To further reveal the underlying reasons of the emergence of cooperation in the PGG, in this paper, we explore a new mechanism, i.e., deposit mechanism, which is originated from our real life. In the realistic world, people often prefer to get a product or service at a relatively lower price. Therefore, many advertising strategies are invented by companies to promote the selling. One effective way is to provide some discounts under particular conditions. For example, it is widespread that a discount can be obtained by the consumers if they are willing to pay a deposit in advance.^[50] Intuitively, obtaining a public good at a lower contributions might motivate players to choose a cooperation strategy in the PGG. Nevertheless, it is still unclear whether such a deposit mechanism can elicit cooperation from the theoretical view. Considering the role of deposit played in the promotion of cooperation, it is valuable to investigate how such a new mechanism can affect the evolutionary dynamics of cooperation, and whether it can resist defection and promote cooperation.

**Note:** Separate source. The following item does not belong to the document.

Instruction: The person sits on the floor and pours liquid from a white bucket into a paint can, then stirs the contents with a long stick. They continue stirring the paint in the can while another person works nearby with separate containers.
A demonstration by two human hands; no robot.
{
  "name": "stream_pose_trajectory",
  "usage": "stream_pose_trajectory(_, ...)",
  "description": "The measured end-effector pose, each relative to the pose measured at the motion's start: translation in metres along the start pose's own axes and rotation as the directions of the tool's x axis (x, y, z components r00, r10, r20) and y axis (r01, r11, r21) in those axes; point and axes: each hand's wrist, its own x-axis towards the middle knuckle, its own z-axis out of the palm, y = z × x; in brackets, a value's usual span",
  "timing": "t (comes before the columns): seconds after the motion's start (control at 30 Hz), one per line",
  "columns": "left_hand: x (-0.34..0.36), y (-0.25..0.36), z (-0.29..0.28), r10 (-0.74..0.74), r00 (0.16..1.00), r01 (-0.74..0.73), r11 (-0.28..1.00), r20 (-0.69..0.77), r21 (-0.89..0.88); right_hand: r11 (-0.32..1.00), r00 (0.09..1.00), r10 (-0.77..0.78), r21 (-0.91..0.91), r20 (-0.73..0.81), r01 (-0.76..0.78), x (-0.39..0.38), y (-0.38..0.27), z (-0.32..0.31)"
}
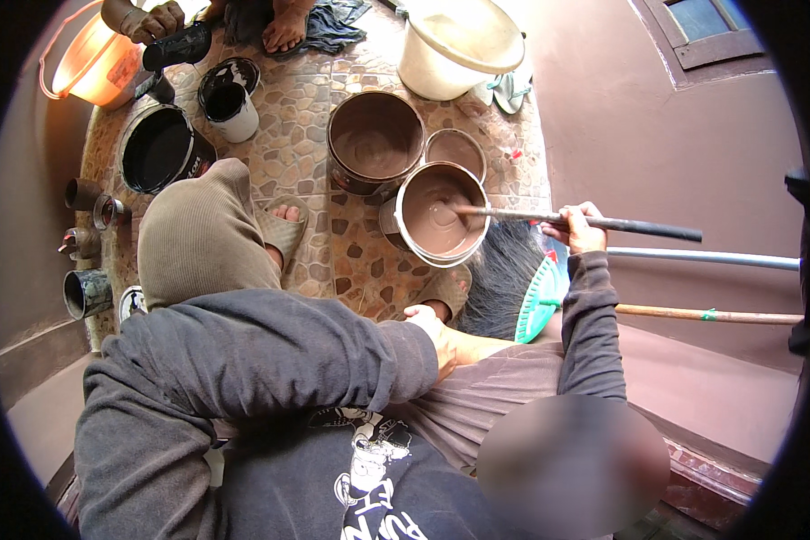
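My right hand [581,232] grips a long stick [648,230], pale toward its lower end and black on the upper part. That end dips into a bucket of brown liquid [436,229]. Behind it stand a larger bucket with brown inside [373,144] and a smaller round container, also brown inside [455,153]. My left hand [432,337] is closed around my own lower leg, near my sandalled foot [441,297]. Below the bucket lies a broom with a green head [540,297] and dark bristles.
Another person's hand [157,20] holds a black cup [175,49] near an orange bucket [99,67]. Black-paint buckets [157,148], small cans [88,292] and a cream tub [459,54] stand around. Brown walls [693,135] flank the tiled floor [292,108]; two poles [711,259] extend rightward.
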Motion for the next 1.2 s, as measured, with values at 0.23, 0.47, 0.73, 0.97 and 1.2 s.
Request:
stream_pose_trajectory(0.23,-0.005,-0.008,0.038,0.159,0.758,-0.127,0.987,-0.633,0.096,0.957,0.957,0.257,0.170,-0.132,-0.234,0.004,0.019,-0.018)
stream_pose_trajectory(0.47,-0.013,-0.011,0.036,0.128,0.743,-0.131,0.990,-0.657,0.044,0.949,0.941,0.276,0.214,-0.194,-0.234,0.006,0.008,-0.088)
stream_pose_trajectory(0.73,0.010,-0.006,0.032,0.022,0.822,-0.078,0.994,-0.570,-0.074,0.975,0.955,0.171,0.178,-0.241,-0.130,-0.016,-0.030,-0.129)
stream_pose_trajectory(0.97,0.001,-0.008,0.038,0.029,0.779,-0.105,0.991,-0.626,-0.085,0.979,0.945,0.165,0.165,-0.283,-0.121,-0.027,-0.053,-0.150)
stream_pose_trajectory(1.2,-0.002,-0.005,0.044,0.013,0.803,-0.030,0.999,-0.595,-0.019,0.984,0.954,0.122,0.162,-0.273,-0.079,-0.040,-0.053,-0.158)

In a theoretical model of the PGG with a deposit mechanism constructed in this paper, three different strategies are proposed:^[51] cooperators (C), deposit cooperators (DC), and defectors (D). For clarity, we divide each round of one-shot game into three stages and different types of players adopt different behaviors in different stages. Specifically, in the first stage, DC-players pay a deposit; in the second stage, DC- and C-players contribute to the public good, but defectors contribute nothing; in the third stage, the benefits of provided public good will be allocated among players in the one-shot game. In this paper, we assume that the public good will be provided only when the total contributions reach a certain threshold which is the minimum contributions to the provision of the public good. So if the total contributions provided by DC- and C-players are less than the threshold, the provision of the public good is failure. In this case, the one-shot game will end, and the total contributions other than deposit will be returned to DC- and C-players in the second stage. Otherwise, the public good can be provided, and the benefits of the public good will be shared among group members in the third stage. In addition, we consider two types of benefit-sharing ways, which differ on whether or not a contributor in the PGG may oneself benefit, namely “weak altruism” and “strong altruism”. Moreover, we also consider the contributions’ time value, which is different from the previous work.^[52] In view of the aforementioned description, we explore the evolution of cooperation in the PGG with deposit by means of the replicator dynamics.^[53,54]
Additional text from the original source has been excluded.